= Hague Rules =

1924 admiralty law convention

The Hague Rules of 1924 (formally the "International Convention for the Unification of Certain Rules of Law relating to Bills of Lading, and Protocol of Signature") is an international convention to impose minimum standards upon commercial carriers of goods by sea. Previously, only the common law provided protection to cargo-owners; but the Hague Rules should not be seen as a "consumers' charter" for shippers because the 1924 Convention actually favoured carriers and reduced their obligations to shippers.

The Hague Rules represented the first attempt by the international community to find a workable and uniform way to address the problem of shipowners regularly excluding themselves from all liability for loss or damage to cargo. The objective of the Hague Rules was to establish a minimum mandatory liability of carriers.

Under the Hague Rules the shipper bears the cost of lost/damaged goods if they cannot prove that the vessel was unseaworthy, improperly manned or unable to safely transport and preserve the cargo, i.e. the carrier can avoid liability for risks resulting from human errors provided they exercise due diligence and their vessel is properly manned and seaworthy. These provisions have frequently been the subject of discussion between shipowners and cargo interests on whether they provide an appropriate balance in liability.

The Hague Rules form the basis of national legislation in almost all of the world's major trading nations, and cover nearly all the present international shipping.
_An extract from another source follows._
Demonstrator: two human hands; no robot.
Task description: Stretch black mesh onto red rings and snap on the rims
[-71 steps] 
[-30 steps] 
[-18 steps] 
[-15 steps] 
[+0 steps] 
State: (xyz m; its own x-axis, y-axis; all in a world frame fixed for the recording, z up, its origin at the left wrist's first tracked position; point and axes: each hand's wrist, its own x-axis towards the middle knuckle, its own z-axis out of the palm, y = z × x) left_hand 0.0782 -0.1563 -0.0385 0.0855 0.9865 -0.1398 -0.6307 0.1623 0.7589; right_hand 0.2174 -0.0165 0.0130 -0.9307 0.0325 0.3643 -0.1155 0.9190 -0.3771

==Amendments and developments==
The Hague Rules have been updated by two protocols, but neither addressed the basic liability provisions, which remain unchanged. The rules were also slightly amended (beginning in 1931, and further in 1977 and 1982) to become the Hague-Visby Rules. In addition, the U.N. established a fairer and more modern set of rules, the Hamburg Rules (effective 1992). Also a more radical and extensive set of rules is the Rotterdam Rules, but as of August 2020, only 5 states have ratified these rules, so they are not yet in force.